[MATERIAL PROVIDED]

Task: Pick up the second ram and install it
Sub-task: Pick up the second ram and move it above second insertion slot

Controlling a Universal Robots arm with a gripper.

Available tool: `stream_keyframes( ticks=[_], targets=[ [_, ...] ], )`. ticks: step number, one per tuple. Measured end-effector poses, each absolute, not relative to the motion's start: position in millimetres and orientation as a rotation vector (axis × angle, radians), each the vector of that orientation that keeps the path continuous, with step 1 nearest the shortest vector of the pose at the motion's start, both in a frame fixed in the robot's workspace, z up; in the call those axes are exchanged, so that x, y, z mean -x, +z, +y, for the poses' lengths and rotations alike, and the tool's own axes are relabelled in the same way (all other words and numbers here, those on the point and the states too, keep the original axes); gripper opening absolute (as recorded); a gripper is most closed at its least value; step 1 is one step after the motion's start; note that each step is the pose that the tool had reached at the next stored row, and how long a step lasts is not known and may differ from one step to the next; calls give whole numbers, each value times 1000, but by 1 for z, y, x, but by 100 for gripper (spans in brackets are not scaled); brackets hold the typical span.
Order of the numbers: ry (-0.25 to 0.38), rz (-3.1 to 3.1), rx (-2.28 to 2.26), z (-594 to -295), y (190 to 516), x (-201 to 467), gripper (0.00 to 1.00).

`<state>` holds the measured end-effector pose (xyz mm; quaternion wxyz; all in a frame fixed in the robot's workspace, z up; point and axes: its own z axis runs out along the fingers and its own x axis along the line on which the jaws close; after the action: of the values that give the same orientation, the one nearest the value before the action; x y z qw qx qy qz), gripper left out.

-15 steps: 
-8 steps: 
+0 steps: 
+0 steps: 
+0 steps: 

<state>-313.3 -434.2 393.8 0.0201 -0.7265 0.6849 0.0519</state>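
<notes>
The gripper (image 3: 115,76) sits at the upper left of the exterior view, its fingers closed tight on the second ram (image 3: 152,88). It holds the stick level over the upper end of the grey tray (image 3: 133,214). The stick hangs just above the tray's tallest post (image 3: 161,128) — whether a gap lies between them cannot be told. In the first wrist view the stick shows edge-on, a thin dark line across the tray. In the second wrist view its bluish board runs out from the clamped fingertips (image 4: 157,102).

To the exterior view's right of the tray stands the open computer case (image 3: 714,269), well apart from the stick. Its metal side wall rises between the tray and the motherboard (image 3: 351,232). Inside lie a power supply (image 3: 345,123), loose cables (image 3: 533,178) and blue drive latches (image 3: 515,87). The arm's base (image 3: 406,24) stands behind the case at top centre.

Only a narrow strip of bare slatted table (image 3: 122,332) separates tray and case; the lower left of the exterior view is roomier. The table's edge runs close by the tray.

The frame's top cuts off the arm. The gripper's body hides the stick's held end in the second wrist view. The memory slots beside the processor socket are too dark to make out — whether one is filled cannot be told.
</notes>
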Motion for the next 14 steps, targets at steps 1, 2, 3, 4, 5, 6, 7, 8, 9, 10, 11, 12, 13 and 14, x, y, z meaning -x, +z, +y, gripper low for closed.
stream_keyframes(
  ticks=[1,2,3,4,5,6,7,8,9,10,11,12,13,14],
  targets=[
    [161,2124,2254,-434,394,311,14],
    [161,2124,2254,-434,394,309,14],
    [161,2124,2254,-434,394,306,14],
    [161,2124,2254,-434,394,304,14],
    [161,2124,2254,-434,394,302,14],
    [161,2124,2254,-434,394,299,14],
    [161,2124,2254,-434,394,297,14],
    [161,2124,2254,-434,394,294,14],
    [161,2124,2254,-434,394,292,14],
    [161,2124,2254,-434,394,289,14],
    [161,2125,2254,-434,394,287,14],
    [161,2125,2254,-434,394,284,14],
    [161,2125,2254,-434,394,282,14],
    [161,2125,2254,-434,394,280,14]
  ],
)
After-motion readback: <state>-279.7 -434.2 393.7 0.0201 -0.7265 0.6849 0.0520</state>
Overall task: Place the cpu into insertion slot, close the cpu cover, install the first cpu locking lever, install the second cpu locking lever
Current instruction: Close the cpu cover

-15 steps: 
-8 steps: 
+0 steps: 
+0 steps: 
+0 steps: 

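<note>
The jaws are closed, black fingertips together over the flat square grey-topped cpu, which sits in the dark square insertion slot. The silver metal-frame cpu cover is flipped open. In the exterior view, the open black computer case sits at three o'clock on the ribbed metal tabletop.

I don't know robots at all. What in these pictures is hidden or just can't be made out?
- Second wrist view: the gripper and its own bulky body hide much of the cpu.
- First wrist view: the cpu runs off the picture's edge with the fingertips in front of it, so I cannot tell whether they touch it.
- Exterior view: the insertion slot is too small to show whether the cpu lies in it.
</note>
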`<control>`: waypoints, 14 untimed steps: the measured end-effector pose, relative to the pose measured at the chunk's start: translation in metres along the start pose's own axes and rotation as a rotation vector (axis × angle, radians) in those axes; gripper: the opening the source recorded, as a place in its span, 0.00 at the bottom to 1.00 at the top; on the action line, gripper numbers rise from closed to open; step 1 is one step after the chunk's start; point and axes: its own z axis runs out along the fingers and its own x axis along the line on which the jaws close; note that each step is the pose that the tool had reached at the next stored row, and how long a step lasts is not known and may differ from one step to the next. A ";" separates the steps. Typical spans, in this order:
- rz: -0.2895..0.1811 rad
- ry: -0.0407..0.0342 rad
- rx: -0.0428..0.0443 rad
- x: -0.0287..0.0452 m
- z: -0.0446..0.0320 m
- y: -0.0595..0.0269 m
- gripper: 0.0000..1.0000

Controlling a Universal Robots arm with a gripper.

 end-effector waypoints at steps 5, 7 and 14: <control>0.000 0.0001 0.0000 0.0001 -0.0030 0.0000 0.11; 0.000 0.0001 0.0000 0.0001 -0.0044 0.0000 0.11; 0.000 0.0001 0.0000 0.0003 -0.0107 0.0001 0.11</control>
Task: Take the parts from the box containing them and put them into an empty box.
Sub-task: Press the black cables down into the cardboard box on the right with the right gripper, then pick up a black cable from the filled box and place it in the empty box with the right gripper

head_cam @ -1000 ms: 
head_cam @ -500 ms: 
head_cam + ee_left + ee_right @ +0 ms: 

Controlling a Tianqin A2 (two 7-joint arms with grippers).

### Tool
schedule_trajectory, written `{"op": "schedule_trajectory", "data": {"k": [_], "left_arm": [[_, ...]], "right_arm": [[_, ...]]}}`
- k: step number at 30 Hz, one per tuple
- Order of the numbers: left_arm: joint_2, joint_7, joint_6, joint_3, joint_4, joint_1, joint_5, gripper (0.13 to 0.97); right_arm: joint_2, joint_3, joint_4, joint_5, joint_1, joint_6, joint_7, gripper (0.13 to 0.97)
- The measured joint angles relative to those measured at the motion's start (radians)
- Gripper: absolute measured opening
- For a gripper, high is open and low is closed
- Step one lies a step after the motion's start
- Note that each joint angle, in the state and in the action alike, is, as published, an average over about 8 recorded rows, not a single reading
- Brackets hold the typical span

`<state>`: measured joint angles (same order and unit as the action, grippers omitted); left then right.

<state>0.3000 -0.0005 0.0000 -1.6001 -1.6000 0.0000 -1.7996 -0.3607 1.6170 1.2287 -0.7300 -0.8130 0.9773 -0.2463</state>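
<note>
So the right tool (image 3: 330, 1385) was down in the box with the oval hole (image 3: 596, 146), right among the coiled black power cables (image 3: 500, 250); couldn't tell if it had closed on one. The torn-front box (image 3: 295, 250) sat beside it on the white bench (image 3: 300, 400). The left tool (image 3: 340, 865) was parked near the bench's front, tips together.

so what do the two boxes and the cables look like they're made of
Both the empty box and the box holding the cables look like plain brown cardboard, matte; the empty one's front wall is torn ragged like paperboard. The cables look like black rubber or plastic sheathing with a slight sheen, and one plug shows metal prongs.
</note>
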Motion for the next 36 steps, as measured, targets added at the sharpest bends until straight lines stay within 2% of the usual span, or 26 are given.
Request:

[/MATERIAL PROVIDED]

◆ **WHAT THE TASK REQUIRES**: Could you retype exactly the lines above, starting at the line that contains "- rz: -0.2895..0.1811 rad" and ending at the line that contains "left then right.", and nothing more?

◆ **EXPECTED ANSWER**:
- rz: -0.2895..0.1811 rad
- ry: -0.0407..0.0342 rad
- rx: -0.0428..0.0443 rad
- x: -0.0287..0.0452 m
- z: -0.0446..0.0320 m
- y: -0.0595..0.0269 m
- gripper: 0.0000..1.0000

Controlling a Universal Robots arm with a gripper.

 end-effector waypoints at steps 5, 7 and 14: <control>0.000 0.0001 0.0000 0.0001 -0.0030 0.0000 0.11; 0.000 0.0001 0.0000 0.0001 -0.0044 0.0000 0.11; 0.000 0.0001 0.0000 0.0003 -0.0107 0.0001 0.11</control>
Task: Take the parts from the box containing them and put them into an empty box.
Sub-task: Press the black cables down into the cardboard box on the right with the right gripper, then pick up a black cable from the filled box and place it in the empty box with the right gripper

head_cam @ -1000 ms: 
head_cam @ -500 ms: 
head_cam + ee_left + ee_right @ +0 ms: 

Controlling a Tianqin A2 (two 7-joint arms with grippers).

### Tool
schedule_trajectory, written `{"op": "schedule_trajectory", "data": {"k": [_], "left_arm": [[_, ...]], "right_arm": [[_, ...]]}}`
- k: step number at 30 Hz, one per tuple
- Order of the numbers: left_arm: joint_2, joint_7, joint_6, joint_3, joint_4, joint_1, joint_5, gripper (0.13 to 0.97); right_arm: joint_2, joint_3, joint_4, joint_5, joint_1, joint_6, joint_7, gripper (0.13 to 0.97)
- The measured joint angles relative to those measured at the motion's start (radians)
- Gripper: absolute measured opening
- For a gripper, high is open and low is closed
- Step one lies a step after the motion's start
- Note that each joint angle, in the state and in the action alike, is, as published, an average over about 8 recorded rows, not a single reading
- Brackets hold the typical span

`<state>`: measured joint angles (same order and unit as the action, grippers omitted); left then right.

That covers the exercise completely.